The series, by embracing the nature of a post-mortem documentary, also reveals a distinctly Indian trait. For decades, we as a people have suffered from a colonial-era inferiority complex. When Indian businesses or citizens do well in the West, we feel a sense of pride. The pride is not so much a result of patriotism as the age-old obsession to be seen – and recognized, and admired – on the world stage. Validation from the West is still our ultimate measure of success. The Oscars are an example of this thirst to go global. So when we notice jewellers like Modi making a splash in New York and London, when we watch Mallya buy an F1 team, when we see Roy demand the attention of foreign presidents, this pride overwhelms our instinct to rationalise their success.

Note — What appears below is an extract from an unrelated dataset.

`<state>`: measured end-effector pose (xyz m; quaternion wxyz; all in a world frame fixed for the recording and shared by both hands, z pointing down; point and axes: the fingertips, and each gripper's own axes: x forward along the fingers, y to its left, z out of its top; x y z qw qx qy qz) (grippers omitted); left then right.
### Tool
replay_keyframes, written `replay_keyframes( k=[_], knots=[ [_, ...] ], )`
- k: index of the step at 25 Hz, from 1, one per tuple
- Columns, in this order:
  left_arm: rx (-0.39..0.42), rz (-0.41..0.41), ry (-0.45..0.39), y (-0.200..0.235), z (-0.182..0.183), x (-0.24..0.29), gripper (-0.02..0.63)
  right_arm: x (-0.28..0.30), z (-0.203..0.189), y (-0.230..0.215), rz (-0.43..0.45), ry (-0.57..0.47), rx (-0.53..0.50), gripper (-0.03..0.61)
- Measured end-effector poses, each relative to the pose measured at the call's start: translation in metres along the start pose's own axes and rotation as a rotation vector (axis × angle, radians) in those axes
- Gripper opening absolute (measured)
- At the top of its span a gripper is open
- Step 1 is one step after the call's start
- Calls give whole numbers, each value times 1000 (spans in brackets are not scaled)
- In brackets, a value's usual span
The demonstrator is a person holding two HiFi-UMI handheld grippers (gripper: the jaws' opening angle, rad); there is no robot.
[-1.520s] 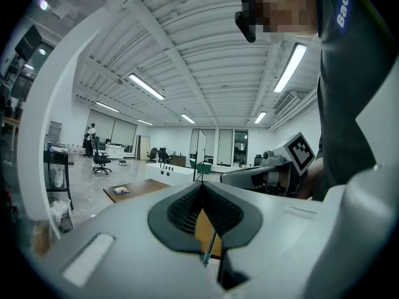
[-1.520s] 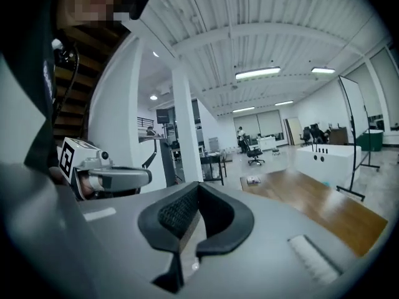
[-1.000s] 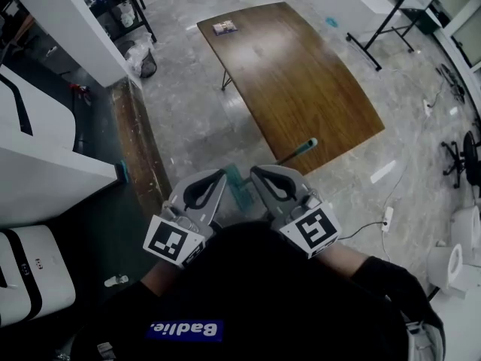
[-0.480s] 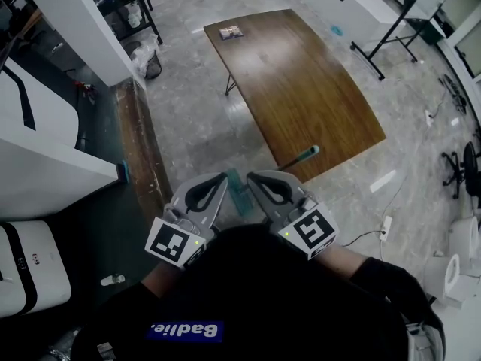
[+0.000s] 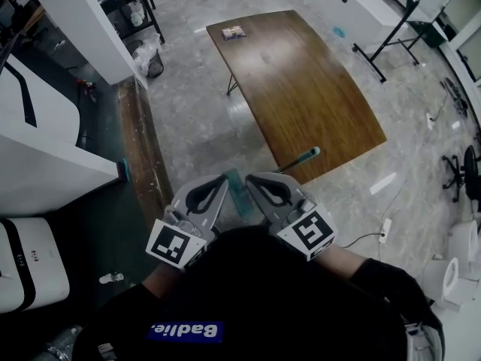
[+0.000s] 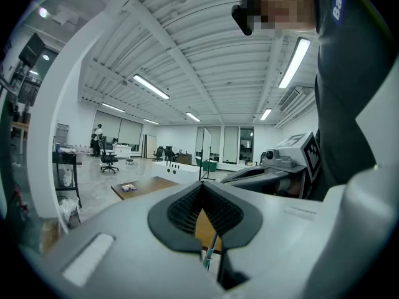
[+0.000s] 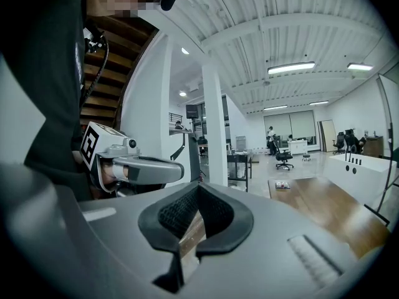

When they make it, we don't ask how. We want them – and by extension, ourselves – to turn the heads of the First World. We love when they appear in the "Planet's Richest People" lists. At the back of our minds, we know it's usually by crook over hook, we know it's too good to be true – but we are too blinded by the sun to question its heat. In the process, we become responsible for their journey. For their damning urge to take India to the high streets. If anything, Bad Boy Billionaires: India refuses to separate the "I" from the rest of India. After all, a vulture is often the consequence of a culture.